▶ _Task statement_:
Starting at the line that contains "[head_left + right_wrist", retype each line to the end of the listing below. Include both ends, but not the pictures.

*** Data excerpt ***

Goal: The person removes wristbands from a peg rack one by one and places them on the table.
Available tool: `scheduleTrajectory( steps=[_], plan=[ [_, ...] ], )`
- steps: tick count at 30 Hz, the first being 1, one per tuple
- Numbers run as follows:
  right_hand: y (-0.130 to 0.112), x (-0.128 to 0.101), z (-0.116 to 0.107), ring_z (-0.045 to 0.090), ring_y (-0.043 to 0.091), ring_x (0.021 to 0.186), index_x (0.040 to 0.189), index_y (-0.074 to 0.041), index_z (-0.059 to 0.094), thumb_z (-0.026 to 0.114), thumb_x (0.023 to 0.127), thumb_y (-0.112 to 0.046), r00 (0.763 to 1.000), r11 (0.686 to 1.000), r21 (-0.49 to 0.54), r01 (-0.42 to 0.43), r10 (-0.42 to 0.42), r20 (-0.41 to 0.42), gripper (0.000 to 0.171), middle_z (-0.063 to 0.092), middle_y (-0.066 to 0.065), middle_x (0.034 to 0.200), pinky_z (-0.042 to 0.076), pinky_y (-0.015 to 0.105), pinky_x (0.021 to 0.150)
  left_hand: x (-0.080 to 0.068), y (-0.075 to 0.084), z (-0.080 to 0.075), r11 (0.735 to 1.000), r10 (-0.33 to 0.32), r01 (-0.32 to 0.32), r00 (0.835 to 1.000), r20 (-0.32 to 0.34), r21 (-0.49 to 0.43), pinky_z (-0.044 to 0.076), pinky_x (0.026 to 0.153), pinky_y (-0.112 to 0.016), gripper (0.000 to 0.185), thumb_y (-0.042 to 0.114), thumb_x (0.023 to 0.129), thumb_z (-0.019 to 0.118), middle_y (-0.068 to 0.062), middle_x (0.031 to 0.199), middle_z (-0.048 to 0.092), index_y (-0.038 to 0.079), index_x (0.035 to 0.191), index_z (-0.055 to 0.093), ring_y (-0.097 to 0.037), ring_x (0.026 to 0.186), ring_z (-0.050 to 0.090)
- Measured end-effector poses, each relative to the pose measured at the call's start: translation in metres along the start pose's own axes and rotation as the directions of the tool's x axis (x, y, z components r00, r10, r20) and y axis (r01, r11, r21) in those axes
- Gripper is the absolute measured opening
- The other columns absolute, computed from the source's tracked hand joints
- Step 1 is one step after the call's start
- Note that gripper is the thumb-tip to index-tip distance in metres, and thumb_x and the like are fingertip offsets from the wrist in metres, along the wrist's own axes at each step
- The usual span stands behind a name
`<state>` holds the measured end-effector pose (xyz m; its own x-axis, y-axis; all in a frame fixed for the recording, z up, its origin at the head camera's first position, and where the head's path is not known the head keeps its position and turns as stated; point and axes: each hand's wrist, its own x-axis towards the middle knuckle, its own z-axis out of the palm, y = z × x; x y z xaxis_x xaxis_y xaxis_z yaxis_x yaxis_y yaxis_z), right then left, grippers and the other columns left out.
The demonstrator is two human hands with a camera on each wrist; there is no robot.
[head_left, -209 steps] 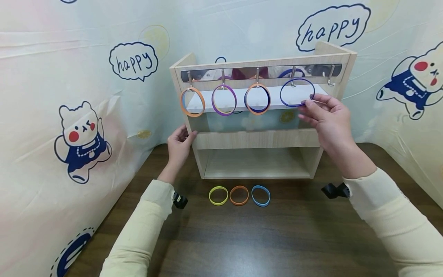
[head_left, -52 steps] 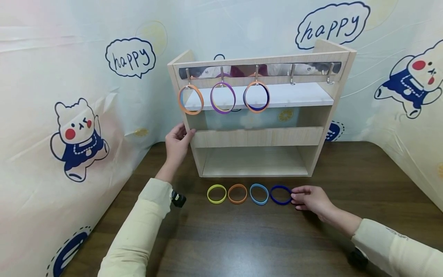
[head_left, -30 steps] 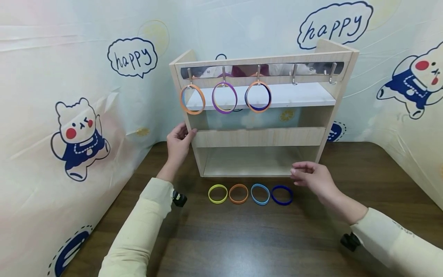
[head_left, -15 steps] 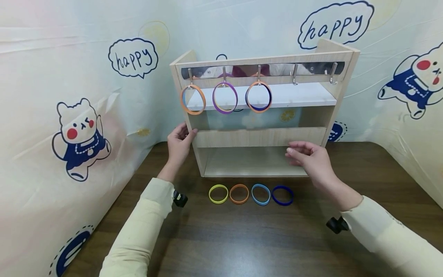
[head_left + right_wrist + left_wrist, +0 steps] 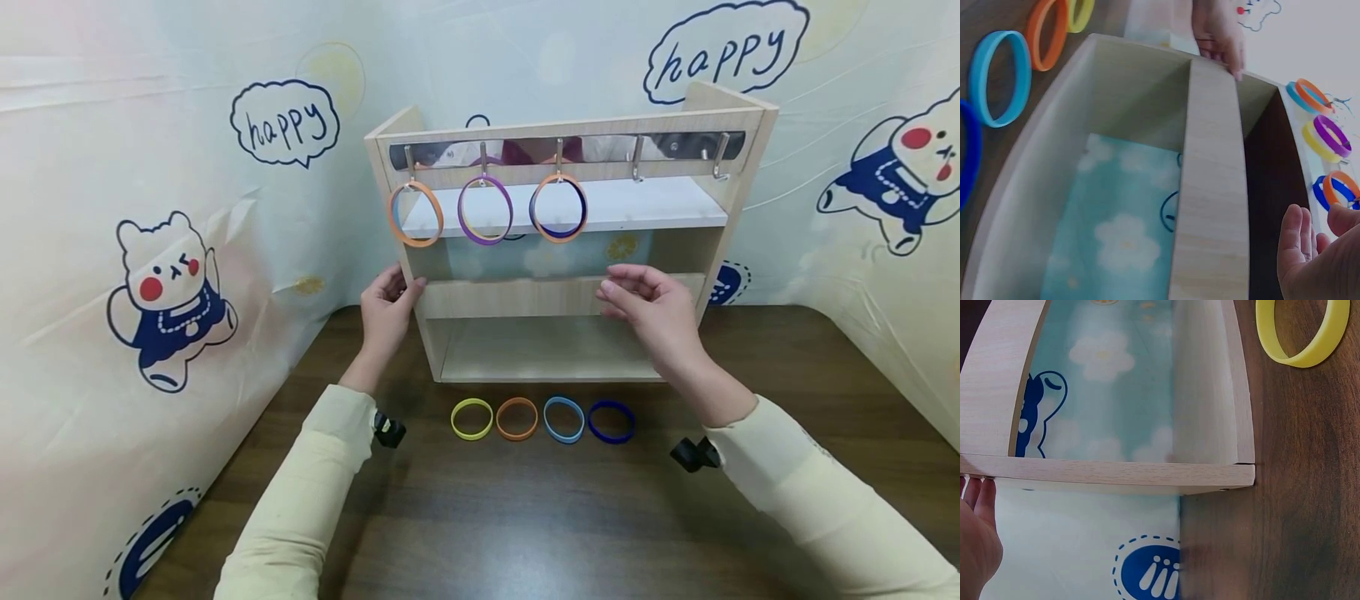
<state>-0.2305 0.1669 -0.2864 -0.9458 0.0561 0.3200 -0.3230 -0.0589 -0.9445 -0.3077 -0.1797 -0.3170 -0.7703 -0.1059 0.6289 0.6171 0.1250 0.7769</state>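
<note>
Four bands are lying in a row on the surface [image 5: 750, 350] in front of the wooden rack [image 5: 555, 296]: a yellow band [image 5: 472, 418], an orange band [image 5: 517, 418], a light blue band [image 5: 564, 419] and a dark blue band [image 5: 611, 422]. Three pairs are hanging from the hooks above, the nearest to the right hand [image 5: 651, 310] being the orange and dark blue pair [image 5: 558, 208] on the third hook. That hand is hovering in front of the middle rail, its grip released, fingers loosely bent and holding nothing. The left hand [image 5: 386, 310] is resting against the rack's left side panel (steadying it, by the look of it), fingers straight along the edge.

Judging by this, the step in hand is the reach up toward the hanging pair. The next move probably calls for pinching one band at its lower edge and lifting it clear of the hook tip without dragging its partner along.
</note>
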Motion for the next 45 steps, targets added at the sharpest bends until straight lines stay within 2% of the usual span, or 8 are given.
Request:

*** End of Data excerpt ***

▶ _Output for this exercise_:
[head_left + right_wrist + left_wrist, +0 steps] 
<state>-0.2305 0.1669 -0.2864 -0.9458 0.0561 0.3200 -0.3230 -0.0589 -0.9445 -0.3077 -0.1797 -0.3170 -0.7703 -0.1059 0.6289 0.6171 0.1250 0.7769</state>
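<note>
Four bands are lying in a row on the surface [image 5: 750, 350] in front of the wooden rack [image 5: 555, 296]: a yellow band [image 5: 472, 418], an orange band [image 5: 517, 418], a light blue band [image 5: 564, 419] and a dark blue band [image 5: 611, 422]. Three pairs are hanging from the hooks above, the nearest to the right hand [image 5: 651, 310] being the orange and dark blue pair [image 5: 558, 208] on the third hook. That hand is hovering in front of the middle rail, its grip released, fingers loosely bent and holding nothing. The left hand [image 5: 386, 310] is resting against the rack's left side panel (steadying it, by the look of it), fingers straight along the edge.

Judging by this, the step in hand is the reach up toward the hanging pair. The next move probably calls for pinching one band at its lower edge and lifting it clear of the hook tip without dragging its partner along.
</note>
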Motion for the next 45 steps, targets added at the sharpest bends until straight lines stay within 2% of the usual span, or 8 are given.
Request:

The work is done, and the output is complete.